An international group of researchers has for the first time found a biological explanation for the origin of identical twins. The group discovered that it is not the DNA of identical twins that they should look for, but a certain substance that attaches itself to the DNA. The discovery is also important for research into birth defects.
Biological psychologist Jenny van Dongen and professor Dorret Boomsma of the VU University Amsterdam led the study. The results were published today in the scientific journal Nature Communications. “This is a very big discovery,” says Boomsma. “The origin and birth of identical twins has always been a complete mystery.”
For the study, the scientists looked at the DNA of more than 6,000 twins. Twin registries from the Netherlands, Great Britain, Finland and Australia participated in the study.

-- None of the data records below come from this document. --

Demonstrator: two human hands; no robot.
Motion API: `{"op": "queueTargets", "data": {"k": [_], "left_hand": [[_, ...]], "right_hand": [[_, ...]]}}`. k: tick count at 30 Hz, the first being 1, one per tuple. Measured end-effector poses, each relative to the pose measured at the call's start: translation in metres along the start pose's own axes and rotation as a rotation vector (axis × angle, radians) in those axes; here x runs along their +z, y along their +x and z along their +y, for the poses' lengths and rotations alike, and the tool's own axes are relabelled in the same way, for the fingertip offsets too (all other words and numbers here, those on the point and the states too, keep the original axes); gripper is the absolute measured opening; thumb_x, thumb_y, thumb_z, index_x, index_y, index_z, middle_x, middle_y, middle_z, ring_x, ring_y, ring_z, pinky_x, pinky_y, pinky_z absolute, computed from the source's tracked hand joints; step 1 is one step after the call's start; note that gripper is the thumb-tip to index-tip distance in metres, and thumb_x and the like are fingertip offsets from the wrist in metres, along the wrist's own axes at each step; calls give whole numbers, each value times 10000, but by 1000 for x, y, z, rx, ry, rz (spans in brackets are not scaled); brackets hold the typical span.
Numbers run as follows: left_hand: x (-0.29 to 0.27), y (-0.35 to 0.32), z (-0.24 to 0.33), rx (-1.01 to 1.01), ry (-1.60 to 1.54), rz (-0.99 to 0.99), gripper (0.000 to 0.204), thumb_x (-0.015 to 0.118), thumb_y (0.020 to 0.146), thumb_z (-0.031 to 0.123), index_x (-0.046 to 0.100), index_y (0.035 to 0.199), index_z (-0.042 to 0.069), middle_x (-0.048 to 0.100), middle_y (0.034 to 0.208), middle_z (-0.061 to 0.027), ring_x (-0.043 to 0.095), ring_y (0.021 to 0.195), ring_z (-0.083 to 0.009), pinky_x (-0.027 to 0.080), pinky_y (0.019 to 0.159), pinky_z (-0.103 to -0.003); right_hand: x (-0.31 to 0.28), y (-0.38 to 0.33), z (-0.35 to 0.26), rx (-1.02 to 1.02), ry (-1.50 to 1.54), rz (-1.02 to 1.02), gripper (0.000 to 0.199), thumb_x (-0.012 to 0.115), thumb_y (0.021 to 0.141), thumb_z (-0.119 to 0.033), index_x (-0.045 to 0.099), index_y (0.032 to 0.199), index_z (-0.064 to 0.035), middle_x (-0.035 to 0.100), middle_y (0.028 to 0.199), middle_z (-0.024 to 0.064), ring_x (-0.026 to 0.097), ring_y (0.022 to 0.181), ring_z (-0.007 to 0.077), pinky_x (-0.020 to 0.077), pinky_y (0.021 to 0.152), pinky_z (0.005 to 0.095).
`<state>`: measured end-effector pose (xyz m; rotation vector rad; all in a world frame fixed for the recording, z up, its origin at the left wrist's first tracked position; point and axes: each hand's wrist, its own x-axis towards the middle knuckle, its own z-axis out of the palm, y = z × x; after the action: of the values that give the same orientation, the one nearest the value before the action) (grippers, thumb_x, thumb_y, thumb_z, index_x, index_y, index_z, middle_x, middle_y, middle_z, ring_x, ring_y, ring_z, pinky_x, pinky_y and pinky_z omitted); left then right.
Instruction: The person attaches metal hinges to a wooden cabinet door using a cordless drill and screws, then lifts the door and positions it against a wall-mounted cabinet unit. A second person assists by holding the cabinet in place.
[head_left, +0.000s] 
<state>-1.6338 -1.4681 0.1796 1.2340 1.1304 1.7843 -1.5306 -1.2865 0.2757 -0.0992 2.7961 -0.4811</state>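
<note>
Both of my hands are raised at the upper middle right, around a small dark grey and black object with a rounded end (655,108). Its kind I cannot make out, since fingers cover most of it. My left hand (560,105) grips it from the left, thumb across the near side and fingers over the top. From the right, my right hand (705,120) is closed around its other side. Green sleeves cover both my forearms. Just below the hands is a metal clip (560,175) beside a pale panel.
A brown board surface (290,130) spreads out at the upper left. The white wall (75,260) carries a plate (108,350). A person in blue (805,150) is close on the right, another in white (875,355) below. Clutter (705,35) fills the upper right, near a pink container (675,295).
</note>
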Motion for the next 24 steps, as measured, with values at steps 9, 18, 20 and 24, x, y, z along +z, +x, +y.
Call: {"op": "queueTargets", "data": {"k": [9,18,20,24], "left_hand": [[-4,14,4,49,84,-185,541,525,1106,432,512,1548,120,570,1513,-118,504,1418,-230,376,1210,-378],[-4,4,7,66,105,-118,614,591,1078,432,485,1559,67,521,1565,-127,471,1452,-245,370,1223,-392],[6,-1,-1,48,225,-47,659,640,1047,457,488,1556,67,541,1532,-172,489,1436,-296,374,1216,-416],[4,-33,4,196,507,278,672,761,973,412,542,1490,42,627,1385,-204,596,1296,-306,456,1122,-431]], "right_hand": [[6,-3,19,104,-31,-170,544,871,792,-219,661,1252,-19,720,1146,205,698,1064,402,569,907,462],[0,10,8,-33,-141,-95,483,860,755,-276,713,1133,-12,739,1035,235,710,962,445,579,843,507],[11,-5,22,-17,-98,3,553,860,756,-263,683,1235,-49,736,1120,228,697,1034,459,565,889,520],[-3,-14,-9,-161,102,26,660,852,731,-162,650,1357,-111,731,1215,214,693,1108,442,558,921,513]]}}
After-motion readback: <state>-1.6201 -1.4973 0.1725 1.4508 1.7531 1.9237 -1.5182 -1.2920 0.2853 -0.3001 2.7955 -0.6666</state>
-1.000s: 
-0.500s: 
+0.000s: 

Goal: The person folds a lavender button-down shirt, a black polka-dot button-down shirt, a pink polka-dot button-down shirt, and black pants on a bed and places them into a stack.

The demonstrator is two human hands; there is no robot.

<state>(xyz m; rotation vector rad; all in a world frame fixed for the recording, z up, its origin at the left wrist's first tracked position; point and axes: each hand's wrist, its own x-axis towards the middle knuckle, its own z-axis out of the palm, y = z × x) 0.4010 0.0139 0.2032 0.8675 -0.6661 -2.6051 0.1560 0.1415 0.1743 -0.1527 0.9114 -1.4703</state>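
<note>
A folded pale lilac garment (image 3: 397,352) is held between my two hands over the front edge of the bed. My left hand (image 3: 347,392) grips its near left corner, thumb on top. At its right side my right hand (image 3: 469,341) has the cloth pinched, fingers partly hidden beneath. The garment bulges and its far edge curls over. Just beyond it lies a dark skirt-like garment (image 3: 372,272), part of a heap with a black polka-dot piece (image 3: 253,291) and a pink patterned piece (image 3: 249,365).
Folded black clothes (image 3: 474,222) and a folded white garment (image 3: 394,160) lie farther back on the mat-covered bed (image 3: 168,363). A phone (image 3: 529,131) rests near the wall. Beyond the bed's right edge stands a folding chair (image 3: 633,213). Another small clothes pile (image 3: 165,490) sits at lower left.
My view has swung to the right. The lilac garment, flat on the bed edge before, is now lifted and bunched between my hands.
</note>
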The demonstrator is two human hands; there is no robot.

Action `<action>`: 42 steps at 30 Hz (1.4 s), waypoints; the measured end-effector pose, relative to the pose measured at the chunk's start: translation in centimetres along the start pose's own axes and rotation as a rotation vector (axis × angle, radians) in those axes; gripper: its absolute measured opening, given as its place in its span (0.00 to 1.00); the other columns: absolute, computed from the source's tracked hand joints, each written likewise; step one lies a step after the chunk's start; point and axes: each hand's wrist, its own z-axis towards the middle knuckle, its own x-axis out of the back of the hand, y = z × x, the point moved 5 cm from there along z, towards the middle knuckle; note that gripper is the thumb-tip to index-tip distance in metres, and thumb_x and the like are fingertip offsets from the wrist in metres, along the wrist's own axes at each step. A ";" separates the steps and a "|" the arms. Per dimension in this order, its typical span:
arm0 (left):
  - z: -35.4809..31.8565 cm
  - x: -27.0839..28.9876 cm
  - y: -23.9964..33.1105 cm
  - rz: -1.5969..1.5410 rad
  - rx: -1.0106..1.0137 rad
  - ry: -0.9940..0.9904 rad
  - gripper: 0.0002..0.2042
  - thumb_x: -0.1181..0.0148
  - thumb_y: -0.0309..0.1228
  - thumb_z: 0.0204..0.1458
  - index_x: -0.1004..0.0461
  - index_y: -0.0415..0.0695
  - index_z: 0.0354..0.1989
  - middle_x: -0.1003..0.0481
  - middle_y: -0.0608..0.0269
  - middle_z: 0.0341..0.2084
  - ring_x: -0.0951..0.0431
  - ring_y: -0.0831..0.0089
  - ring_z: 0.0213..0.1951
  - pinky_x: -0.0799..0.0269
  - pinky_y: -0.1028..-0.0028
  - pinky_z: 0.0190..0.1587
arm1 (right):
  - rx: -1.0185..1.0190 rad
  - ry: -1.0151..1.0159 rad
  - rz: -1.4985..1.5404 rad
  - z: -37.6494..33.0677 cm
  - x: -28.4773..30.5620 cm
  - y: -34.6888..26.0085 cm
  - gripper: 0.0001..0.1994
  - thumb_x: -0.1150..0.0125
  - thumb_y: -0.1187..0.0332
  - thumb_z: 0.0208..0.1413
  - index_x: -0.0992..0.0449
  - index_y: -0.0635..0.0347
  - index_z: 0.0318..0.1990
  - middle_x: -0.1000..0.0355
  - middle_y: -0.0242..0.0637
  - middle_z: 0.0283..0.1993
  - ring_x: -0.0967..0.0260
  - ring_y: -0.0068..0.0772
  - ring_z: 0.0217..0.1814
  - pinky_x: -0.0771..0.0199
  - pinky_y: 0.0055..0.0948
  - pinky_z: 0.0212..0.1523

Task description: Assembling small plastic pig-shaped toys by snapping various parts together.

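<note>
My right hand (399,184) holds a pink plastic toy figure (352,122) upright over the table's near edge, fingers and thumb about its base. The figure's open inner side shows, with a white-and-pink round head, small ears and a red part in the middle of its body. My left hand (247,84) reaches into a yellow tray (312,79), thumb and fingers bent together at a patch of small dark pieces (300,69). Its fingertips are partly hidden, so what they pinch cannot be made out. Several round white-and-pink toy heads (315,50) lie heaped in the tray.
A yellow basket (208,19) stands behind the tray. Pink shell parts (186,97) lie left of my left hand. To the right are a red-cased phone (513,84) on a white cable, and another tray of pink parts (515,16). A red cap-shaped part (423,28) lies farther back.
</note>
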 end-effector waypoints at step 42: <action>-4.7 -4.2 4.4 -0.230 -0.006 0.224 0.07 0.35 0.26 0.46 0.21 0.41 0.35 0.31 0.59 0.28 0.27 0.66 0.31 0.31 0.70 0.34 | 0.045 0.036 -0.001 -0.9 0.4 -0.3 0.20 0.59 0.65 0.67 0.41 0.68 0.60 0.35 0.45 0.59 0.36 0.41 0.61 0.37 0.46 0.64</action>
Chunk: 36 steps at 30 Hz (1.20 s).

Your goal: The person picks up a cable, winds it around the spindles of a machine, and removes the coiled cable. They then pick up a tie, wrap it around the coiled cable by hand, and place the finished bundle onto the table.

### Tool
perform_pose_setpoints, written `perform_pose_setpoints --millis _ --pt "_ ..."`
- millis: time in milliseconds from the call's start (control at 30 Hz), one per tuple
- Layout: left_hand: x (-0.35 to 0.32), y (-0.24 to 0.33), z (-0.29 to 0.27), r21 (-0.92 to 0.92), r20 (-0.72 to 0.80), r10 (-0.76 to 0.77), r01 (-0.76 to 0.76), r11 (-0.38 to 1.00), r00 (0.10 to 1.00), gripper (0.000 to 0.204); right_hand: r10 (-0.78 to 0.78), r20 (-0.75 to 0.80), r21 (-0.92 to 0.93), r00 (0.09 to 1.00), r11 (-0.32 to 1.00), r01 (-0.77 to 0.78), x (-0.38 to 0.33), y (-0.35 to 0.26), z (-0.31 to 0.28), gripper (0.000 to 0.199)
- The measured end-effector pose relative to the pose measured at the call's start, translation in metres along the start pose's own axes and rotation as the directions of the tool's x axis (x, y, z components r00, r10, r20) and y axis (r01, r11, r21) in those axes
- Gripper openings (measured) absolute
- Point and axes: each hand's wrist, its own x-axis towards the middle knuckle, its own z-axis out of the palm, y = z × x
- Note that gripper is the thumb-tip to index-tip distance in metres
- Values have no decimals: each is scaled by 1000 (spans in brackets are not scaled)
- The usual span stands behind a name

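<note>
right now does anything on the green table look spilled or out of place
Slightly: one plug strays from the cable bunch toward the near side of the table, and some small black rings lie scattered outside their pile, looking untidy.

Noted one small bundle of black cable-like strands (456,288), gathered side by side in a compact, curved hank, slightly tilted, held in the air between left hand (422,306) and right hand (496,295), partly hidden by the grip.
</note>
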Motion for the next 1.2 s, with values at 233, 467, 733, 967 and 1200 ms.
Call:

Identical twins arise from a single fertilized egg that splits in two. Fraternal twins develop from two fertilized eggs.
‘Flags’ on DNA
The researchers found that the DNA of identical twins is ‘packaged’ differently than that of other people. In hundreds of places, a kind of flag hangs on the DNA, as it were. “If you look at what is attached to the DNA, the technical term is a methyl group, it turns out that in more than 800 places in the DNA the methylation is different in identical twins than in the rest of the population,” said Boomsma in News and Co on NPO Radio 1.
According to Boomsma, this process probably starts very early after conception. In total, there are 834 locations in the DNA where the level of methylation in identical twins is different than in other people.
“A very important observation is that in certain congenital disorders, which are often very serious abnormalities, identical twins are strongly overrepresented,” says Boomsma. “With our results, you can look back into people’s lives, because it’s such an early fingerprint, and see if anyone might have ever been part of identical twins.”
The results can be used to determine whether a person has lost an identical twin brother or sister early in the pregnancy, also known as the vanishing twin syndrome called. “That can happen very early in pregnancy. So early that the mother doesn’t even notice.” That way, the results can help to better understand why someone has a birth defect.